Digital billboards in Nairobi are mining pollution data, in an initiative meant to check and increase air quality awareness among the city’s 4.7 million inhabitants.
The digital billboards started to live stream Nairobi’s real-time air pollution through a collaborative effort with the UN Environment Programme (UNEP), IQAir, a Swiss air quality technology company, Safaricom, Alpha and Jam Ltd and Metropolitan Star Lite Ltd, Out Of Home (OOH) media.
The data has some of the most harmful type of air pollution, fine airborne particles, known as PM2.5. The pilot aims to engage the public by streaming real-time air pollution information to digital billboards at four critical locations in the city: Moi Avenue, University Way, Mbagathi Way and Jomo Kenyatta International Airport.
PM2.5 causes serious health issues, including asthma, lung cancer, and heart disease. Exposure to PM2.5 has also been associated with low birth weight, increased acute respiratory infections, and stroke.
“Real-time air quality monitoring will help us with the issuance of health advisories as well as for formulation of smart traffic controls that minimize congestion,” said Lawrence Mwangi, Assistant Director of Environment in charge of pollution control at the Nairobi County Government.
“Dynamic advisories demonstrated through this collaboration will help people limit their exposure to harmful pollutants.”
Around 3 billion people cook and heat their homes using open fires and simple stoves burning biomass (wood, animal dung and crop waste) and coal.
More than half of premature deaths due to pneumonia among children under five are caused by particulate matter (soot) inhaled from household air pollution. Outdoor air pollution in both cities and rural areas was estimated to cause three million premature deaths worldwide in 2012 with 88 percent of those premature deaths occurring in low- and middle-income countries.
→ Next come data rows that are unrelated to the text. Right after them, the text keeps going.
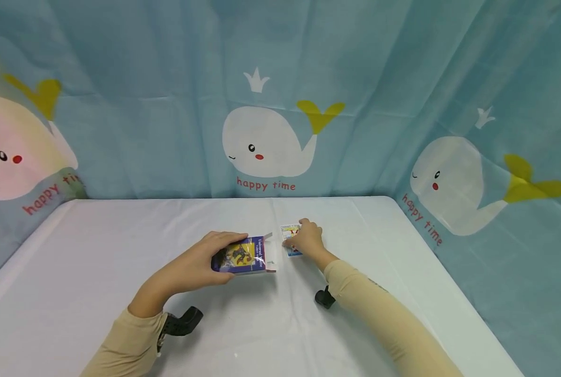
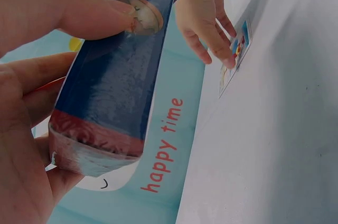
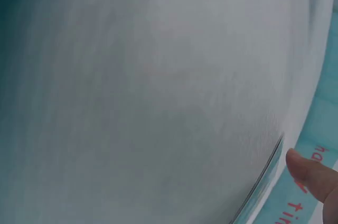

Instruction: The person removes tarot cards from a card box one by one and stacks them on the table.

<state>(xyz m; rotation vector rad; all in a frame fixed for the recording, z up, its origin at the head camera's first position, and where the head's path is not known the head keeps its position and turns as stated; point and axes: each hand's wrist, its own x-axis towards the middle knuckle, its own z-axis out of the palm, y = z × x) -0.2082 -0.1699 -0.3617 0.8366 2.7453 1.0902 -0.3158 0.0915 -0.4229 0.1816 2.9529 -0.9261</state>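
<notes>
My left hand (image 1: 197, 264) grips a blue tarot card box (image 1: 241, 255) by its closed end, thumb on the near side and fingers on the far side. The box is tilted above the table, and its open end with loose flaps faces right. Its contents cannot be seen. Just right of that end, a thin stack of picture cards (image 1: 289, 231) lies flat. My right hand (image 1: 310, 242) is over the cards with its fingers spread, fingertips at the edges. In the right wrist view the thumb (image 3: 309, 174) stands slightly off the stack's edge.
A white cloth covers the table (image 1: 96, 251). Behind and to the right hangs a blue curtain (image 1: 167, 131) printed with whales. Black wrist cameras (image 1: 183, 322) sit at both wrists, close above the cloth.
</notes>
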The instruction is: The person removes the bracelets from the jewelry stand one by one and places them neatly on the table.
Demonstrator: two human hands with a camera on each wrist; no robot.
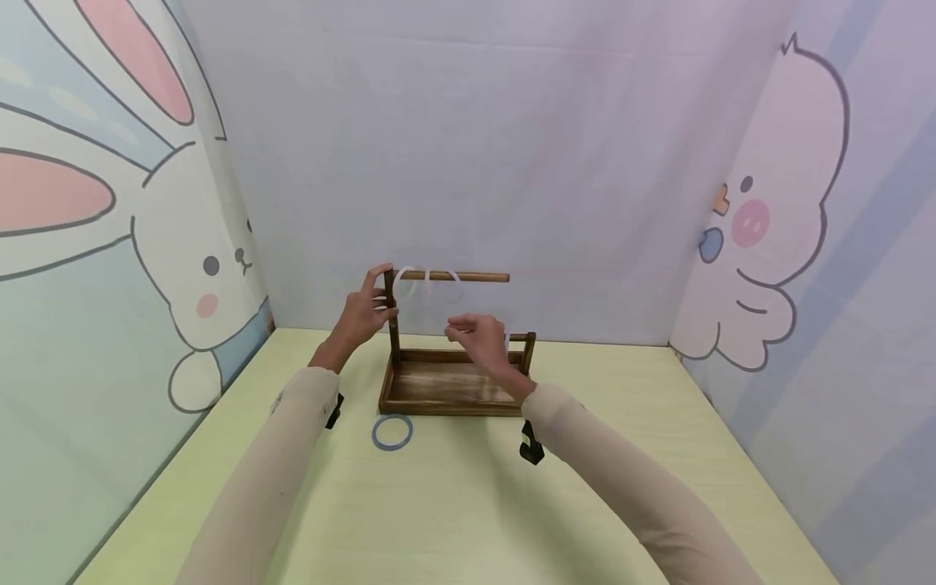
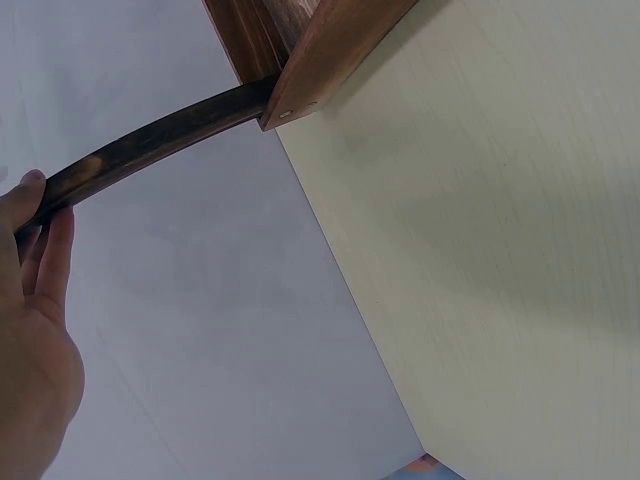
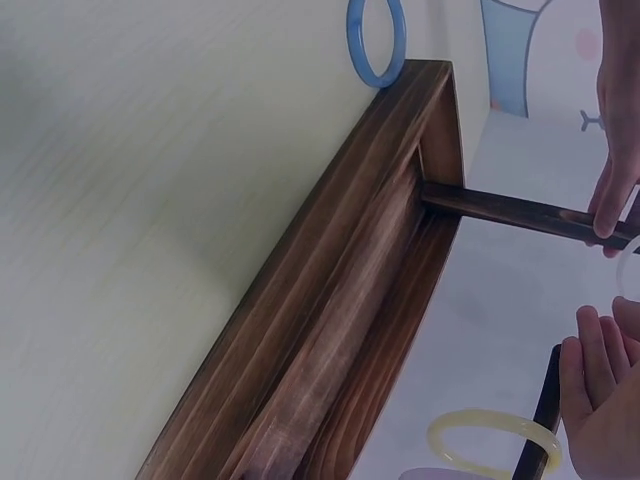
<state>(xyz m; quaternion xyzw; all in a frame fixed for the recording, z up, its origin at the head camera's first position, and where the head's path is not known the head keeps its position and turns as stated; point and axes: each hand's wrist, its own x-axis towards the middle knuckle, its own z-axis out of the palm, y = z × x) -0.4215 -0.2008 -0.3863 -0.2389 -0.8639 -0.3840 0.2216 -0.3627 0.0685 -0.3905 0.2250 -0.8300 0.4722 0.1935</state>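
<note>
A dark wooden stand [image 1: 395, 337] rises from a shallow wooden tray base. My left hand [image 1: 361, 313] grips the top of its upright post, thumb on one side and fingers on the other; the left wrist view shows this hold too. From the upper bar [image 1: 478, 277] hang whitish, partly see-through rings [image 1: 397, 283]. Just below and to the right of them is my right hand [image 1: 478, 340], its fingers loosely bent and nothing visible in them. In the right wrist view, a pale yellow ring [image 3: 470, 414] hangs round a lower bar [image 3: 550, 395], close to the right hand's fingers.
A blue ring [image 1: 391, 448] lies flat on the pale yellow table [image 1: 439, 504], in front of the tray's left corner. Behind the stand is a plain light wall [image 1: 585, 203]. Cartoon-printed walls stand at left and right.
</note>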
Policies and investments supporting cleaner transport, energy-efficient housing, power generation, industry and better municipal waste management would reduce key sources of urban outdoor air pollution. Most residents of the city do not have access to real-time air quality data and consequently, are often unaware of the harmful levels of air they breathe.
“Action on air pollution, which is responsible for millions of premature deaths a year, is critical – efforts should focus on high-risk communities, such as people living in informal urban settlements,” said Inger Andersen, Executive Director of UNEP.
“Through our partnership with UNEP, we are able to leverage real-time air quality monitoring data, machine learning and data visualization to help identify those that are most affected by global air pollution. The real-time visibility of the impact of air pollution on mankind, combined with the outreach and support that the UNEP offers, can help governments and communities around the world take actions that lead to cleaner, healthier air,” said IQAir CEO Frank Hammes.
The Nairobi air quality awareness demonstration project is the result of a unique collaboration between the UN, the private sector, academia, non-governmental and local governmental organizations and is expected to accelerate efforts to change how transport, waste management and other services are managed in cities so that air pollution from these activities is significantly reduced, if not eliminated.
“This partnership lies very much at the heart of our sustainability agenda that seeks to address environmental issues such as air pollution which remains a major challenge especially in urban centres. We intend to use our digital platforms and expansive network infrastructure to support the air quality monitoring project to expand across more urban areas in Kenya. We will also foster partnerships with other stakeholders including regulators, relevant ministries and private organizations to help build a compressive and sustainable air quality monitoring system in the long run”, said Peter Ndegwa, CEO, Safaricom.